José Carlos enfatizou que ao apelar à Câmara Municipal mais atenção para se recuperar um galardão importante estava apenas a fazer aquilo para que foi eleito “que é defender a Junta de Freguesia de Avô, com todas as” suas “forças”. “Acabo de ser alvo de um ataque inqualificável por parte do Sr. Vereador do Ambiente e do Turismo da Câmara Municipal e já anunciado candidato do PS à Câmara Municipal, a propósito da perda da distinção como Bandeira Azul da Praia Fluvial de Avô”, continuou, acusando que a Câmara Municipal que foi “tão expedita na reivindicação  própria dos méritos, quando o galardão foi atribuído, também  agora, que a distinção foi perdida, devia focar-se na procura de  soluções, em vez de procurar um bode expiatório e, para isso,  eleger como alvo o seu adversário político na freguesia de Avô”.

O autarca considera que existe uma tentativa de aproveitamento político desta situação. “Tanto mais que as razões pelas quais o galardão é retirado, resultam da má qualidade da água detectada no âmbito das análises efectuadas que, como se sabe, não são responsabilidade da Junta de Freguesia. Essa é uma matéria da exclusiva responsabilidade da Câmara Municipal que, ou tem poder de intervenção, ou não tem e, neste caso, deve exigir intervenção a quem tenha esse poder. Mas nunca à Junta de Freguesia”, acusou.

José Carlos considera que a junta deve ser tratada como um parceiro, “que sempre foi e quer continuar a ser, na busca de soluções para os problemas das suas localidades e populações, em vez de ser chamada a conflitos que nunca quis e para os quais não está disponível”.  “Aliás, foi nesse espírito que a Junta de Freguesia fez chegar à Câmara Municipal um ofício, solicitando a intervenção desta na realização de algumas melhorias na Ilha do Picoto, dada a proximidade à época balnear.  E foi só nesse dia da entrega desse pedido, em 19 de Abril, que recebemos, através de uma técnica e não oficialmente, a informação quanto à perda do galardão Bandeira Azul, a qual já era do conhecimento da Câmara Municipal desde 12 de Janeiro”, acusou.

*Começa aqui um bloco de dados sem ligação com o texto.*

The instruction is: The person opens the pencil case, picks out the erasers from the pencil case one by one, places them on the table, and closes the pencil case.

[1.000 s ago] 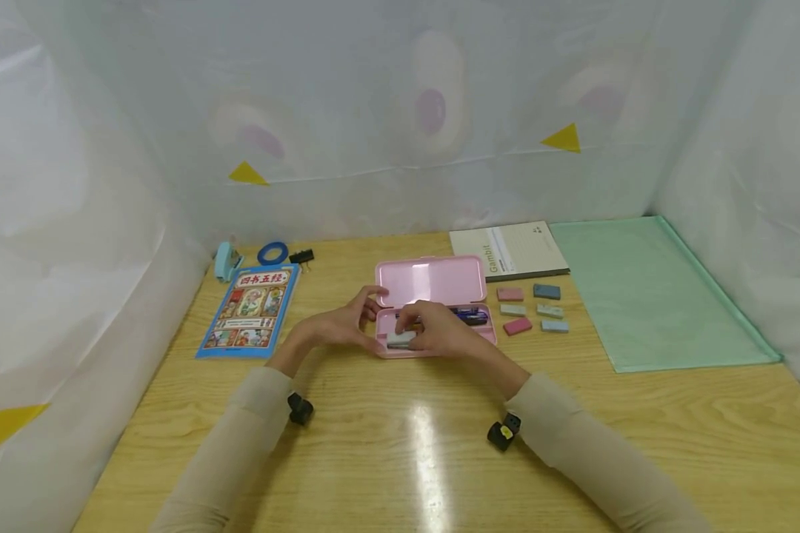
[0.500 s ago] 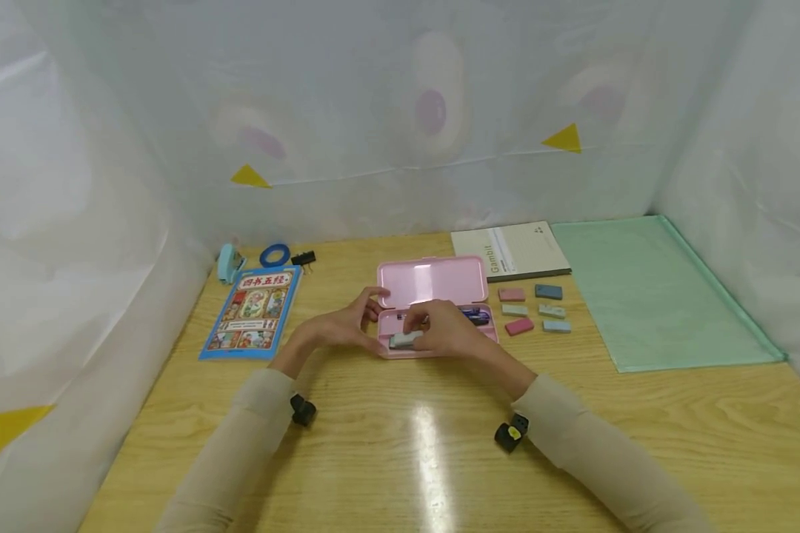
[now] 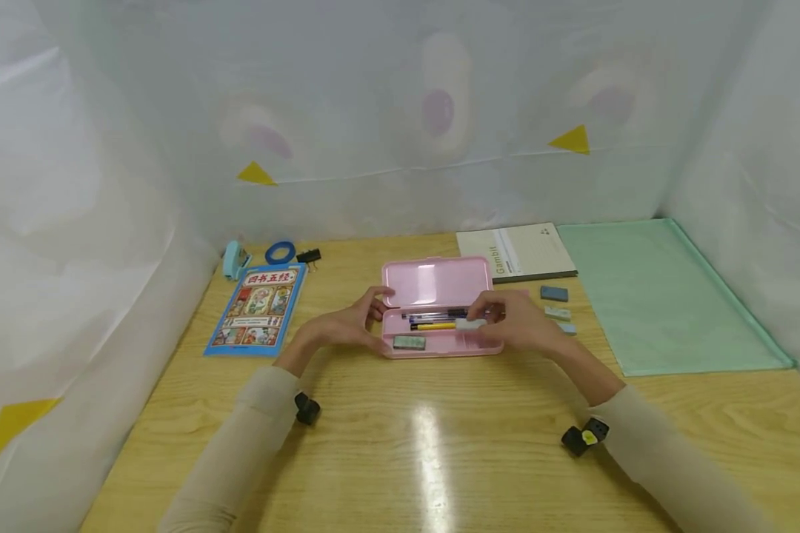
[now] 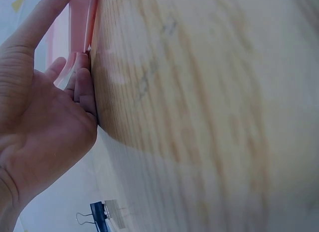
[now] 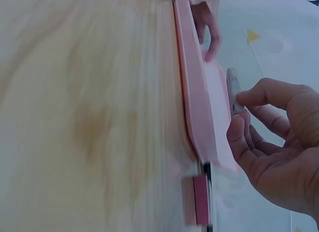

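Fingers [image 5: 244, 98] of right hand [image 3: 520, 326] pinch a pale eraser [image 5: 232, 90] over the open pink pencil case [image 3: 440, 342], frame centre. Left hand [image 3: 347, 326] braces the case's left end, fingers straight. Eraser looks light, firm, grippy; hold its long edges.

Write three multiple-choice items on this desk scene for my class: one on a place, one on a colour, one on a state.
1. Where does the eraser lie?
A. In the pencil case's tray, left end
B. On the notebook
C. On the green mat

2. What colour is the pencil case?
A. Blue
B. Pink
C. Grey

3. How is the case's lid?
A. Shut
B. Taken off
C. Open, standing behind the tray

Answers:
1 A, it rests inside the tray near the left hand.
2 B, tray and lid are pink.
3 C, the lid stands open behind the pens.
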Demonstrator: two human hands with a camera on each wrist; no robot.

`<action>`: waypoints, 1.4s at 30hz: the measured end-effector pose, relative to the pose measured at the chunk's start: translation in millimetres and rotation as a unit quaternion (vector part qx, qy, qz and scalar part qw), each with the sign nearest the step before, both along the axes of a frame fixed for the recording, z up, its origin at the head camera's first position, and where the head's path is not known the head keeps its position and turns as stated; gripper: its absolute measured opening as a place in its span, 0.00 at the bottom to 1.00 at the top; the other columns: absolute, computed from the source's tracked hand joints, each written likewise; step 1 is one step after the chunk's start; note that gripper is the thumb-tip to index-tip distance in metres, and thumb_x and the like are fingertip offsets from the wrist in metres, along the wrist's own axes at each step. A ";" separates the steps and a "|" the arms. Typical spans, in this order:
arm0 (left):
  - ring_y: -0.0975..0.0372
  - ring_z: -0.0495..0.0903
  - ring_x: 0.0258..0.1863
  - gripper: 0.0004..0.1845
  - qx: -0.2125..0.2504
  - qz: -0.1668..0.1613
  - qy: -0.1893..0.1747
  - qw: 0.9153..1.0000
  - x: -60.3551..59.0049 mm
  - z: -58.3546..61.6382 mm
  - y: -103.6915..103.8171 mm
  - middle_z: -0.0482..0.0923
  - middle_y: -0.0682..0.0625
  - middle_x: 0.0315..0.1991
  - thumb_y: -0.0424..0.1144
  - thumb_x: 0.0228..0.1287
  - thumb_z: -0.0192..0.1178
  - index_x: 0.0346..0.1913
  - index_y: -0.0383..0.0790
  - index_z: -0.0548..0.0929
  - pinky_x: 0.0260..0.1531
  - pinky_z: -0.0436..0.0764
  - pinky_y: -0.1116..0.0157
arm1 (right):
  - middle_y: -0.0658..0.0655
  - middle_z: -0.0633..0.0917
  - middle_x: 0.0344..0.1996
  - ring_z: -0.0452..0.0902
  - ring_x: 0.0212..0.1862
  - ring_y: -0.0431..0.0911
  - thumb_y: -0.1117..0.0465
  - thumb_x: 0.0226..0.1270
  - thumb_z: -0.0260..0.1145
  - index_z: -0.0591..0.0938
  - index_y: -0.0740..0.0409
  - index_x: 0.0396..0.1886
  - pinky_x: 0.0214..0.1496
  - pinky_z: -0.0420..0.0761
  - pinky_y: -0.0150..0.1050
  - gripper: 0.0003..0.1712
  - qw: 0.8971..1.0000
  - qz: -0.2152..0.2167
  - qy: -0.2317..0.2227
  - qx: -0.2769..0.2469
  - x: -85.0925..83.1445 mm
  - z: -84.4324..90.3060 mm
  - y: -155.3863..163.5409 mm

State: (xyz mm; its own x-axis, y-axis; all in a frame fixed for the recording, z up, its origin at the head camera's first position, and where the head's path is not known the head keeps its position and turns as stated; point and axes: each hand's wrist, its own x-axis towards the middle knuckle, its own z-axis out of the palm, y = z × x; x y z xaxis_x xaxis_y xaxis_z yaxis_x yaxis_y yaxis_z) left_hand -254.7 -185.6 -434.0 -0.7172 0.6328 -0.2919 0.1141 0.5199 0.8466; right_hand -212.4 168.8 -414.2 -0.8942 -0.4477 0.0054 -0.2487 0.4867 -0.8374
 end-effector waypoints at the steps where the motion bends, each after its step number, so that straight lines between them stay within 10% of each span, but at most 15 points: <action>1: 0.52 0.64 0.61 0.55 -0.001 0.000 0.000 1.000 -0.2 0.1 0.0 0.63 0.42 0.62 0.39 0.58 0.78 0.79 0.53 0.49 0.67 0.65 0.54 | 0.56 0.84 0.40 0.76 0.38 0.50 0.69 0.59 0.74 0.88 0.53 0.42 0.35 0.76 0.37 0.12 1.000 0.000 0.000 -0.001 0.2 -0.6 7.2; 17: 0.53 0.63 0.60 0.57 -0.007 0.004 0.003 1.000 -0.7 -1.3 -0.9 0.62 0.43 0.61 0.40 0.57 0.79 0.79 0.53 0.49 0.64 0.65 0.56 | 0.51 0.83 0.36 0.69 0.31 0.41 0.67 0.65 0.74 0.86 0.52 0.44 0.33 0.73 0.36 0.10 0.997 0.028 0.019 0.075 18.3 -6.0 84.7; 42: 0.53 0.64 0.61 0.57 -0.010 0.004 0.009 1.000 1.0 -1.6 -0.4 0.62 0.43 0.61 0.41 0.57 0.79 0.80 0.53 0.49 0.66 0.66 0.55 | 0.55 0.87 0.43 0.79 0.37 0.44 0.67 0.70 0.71 0.86 0.59 0.52 0.39 0.80 0.36 0.12 0.995 0.091 0.010 0.035 17.1 -4.5 38.6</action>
State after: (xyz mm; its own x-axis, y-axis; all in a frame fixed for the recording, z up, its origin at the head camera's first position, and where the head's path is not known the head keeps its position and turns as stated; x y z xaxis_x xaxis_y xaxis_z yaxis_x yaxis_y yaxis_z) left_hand -253.7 -185.9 -435.6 -0.7274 0.6211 -0.2917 0.1255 0.5383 0.8334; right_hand -195.3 207.4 -418.7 -0.7977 -0.6028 -0.0157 -0.3542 0.4894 -0.7969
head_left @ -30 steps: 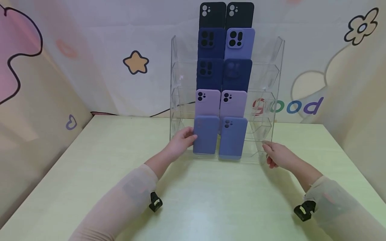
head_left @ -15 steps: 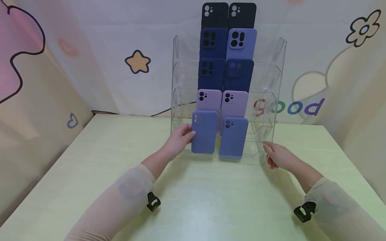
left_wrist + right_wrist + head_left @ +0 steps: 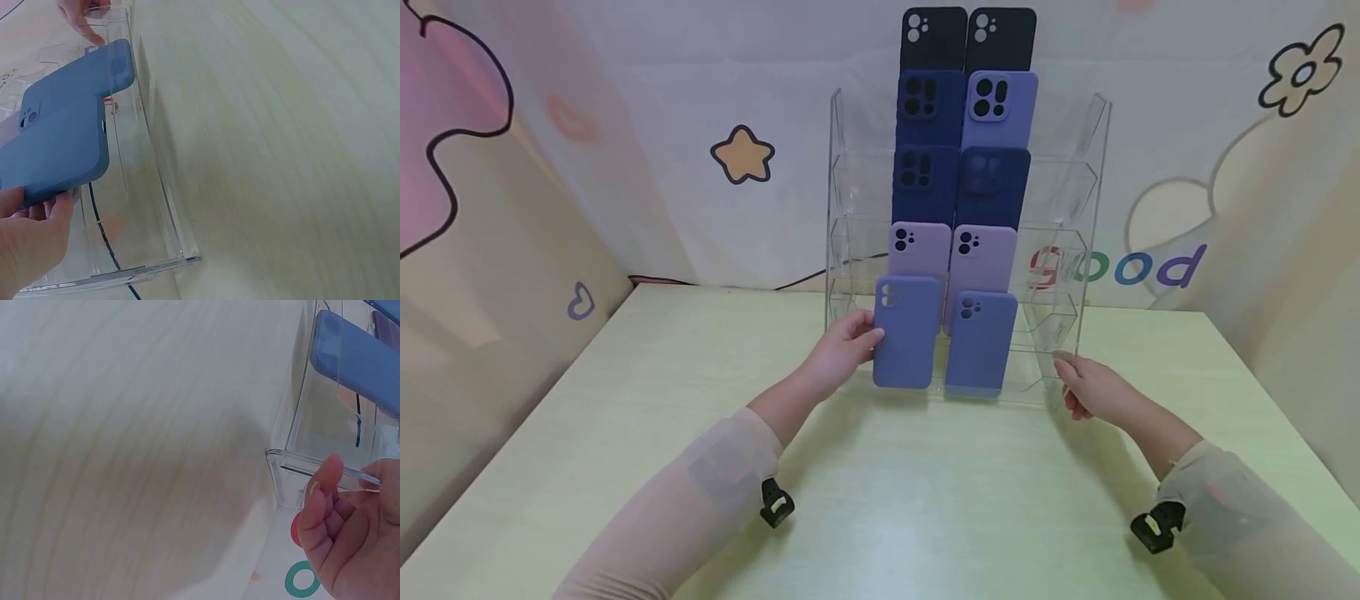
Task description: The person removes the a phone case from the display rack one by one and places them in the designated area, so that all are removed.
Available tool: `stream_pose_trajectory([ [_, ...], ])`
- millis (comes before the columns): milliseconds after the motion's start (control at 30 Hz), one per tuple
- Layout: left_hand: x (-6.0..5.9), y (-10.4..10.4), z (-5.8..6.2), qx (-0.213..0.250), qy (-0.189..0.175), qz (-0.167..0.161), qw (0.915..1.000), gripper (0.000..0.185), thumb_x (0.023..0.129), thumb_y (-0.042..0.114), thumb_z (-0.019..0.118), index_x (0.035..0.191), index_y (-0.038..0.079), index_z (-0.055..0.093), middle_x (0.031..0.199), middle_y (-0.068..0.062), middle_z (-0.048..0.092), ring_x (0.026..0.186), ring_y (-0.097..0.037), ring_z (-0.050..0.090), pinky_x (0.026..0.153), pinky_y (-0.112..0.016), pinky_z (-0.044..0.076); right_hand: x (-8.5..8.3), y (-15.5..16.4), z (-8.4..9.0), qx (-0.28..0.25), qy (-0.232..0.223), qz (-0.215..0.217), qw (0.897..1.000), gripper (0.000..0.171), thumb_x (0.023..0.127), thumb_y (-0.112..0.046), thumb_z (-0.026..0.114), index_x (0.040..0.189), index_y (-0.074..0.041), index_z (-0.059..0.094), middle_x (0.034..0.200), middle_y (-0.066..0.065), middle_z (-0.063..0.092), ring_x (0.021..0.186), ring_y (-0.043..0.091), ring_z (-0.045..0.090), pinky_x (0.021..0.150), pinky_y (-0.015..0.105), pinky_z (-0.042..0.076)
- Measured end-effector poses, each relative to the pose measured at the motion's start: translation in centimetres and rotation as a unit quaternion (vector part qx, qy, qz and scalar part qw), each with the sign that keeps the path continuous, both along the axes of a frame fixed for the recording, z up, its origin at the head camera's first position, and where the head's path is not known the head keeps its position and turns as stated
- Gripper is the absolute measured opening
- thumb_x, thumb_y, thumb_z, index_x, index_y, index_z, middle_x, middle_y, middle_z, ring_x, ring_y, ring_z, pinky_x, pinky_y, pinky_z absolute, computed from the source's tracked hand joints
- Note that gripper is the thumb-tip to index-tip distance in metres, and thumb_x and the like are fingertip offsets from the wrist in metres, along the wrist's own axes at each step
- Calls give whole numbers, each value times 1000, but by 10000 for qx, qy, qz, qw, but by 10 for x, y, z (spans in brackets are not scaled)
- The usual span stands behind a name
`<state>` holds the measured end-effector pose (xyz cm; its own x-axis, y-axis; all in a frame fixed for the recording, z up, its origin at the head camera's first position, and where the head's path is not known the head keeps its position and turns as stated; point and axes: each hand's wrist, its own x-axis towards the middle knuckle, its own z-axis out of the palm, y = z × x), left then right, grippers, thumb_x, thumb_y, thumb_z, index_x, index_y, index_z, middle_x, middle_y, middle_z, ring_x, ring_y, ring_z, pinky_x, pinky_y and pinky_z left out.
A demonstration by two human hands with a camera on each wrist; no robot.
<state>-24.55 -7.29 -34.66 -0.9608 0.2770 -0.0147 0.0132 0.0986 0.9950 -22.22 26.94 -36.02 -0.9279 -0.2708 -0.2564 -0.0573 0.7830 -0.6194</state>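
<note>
My left hand (image 3: pixel 840 354) pinches a blue phone case (image 3: pixel 908 333) by its left edge, thumb on the front and fingers behind. The case stands upright in front of the lowest tier of a clear acrylic display rack (image 3: pixel 830 192), and its bottom end shows clear of the front lip in the left wrist view. Beside it a second blue phone case (image 3: pixel 979 346) leans in that tier. At the rack's lower right side, my right hand (image 3: pixel 1093 387) grips the edge of the clear side panel (image 3: pixel 300 464) between thumb and fingers.
Higher tiers hold pairs of phone cases: lilac (image 3: pixel 985 257), navy (image 3: pixel 925 187), a navy beside a periwinkle (image 3: pixel 1000 125), and black (image 3: pixel 934 46) on top. The rack stands on a pale table (image 3: pixel 880 492) before a printed cloth backdrop (image 3: pixel 647 167).
My left hand has raised the blue case out of the lowest tier, then drawn it slightly left and toward me. The right hand keeps its place on the rack.
</note>
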Motion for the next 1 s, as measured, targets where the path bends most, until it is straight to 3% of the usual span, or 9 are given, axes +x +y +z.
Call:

“Lamentamos que o debate político para as próximas eleições autárquicas se inicie com este nível, quando todos os partidos do espectro democrático têm responsabilidades acrescidas no combate aos extremismos e à intolerância democrática.  É por isso, e para que se reponha a verdade, na sua essência, que insisto em lembrar as palavras que eu proferi sobre este assunto e que foram, simplesmente: ‘Espero que a CM de Oliveira do Hospital tome as medidas necessárias para que no próximo ano a praia volte a ter a Bandeira Azul, naquela que já foi a praia mais acessível do país’”.

O presidente da Junta da Vila de Avô insistiu que de um autarca diligente e atento aos problemas da sua freguesia espera-se exactamente que reivindique junto das entidades responsáveis a tomada das medidas adequadas a cada situação. “Foi simplesmente o que fiz, sem quaisquer referências à qualidade da água e sem pretender atingir quem quer que fosse.  E também disse que a ‘responsabilidade é dos serviços camarários que deveriam ter outra atenção’, retirando ao assunto a politização grosseira que agora o Sr. Vice-Presidente da Câmara lhe quer atribuir, por razões meramente eleitoralistas e reveladoras do desconforto que o assunto lhe causa”, rematou.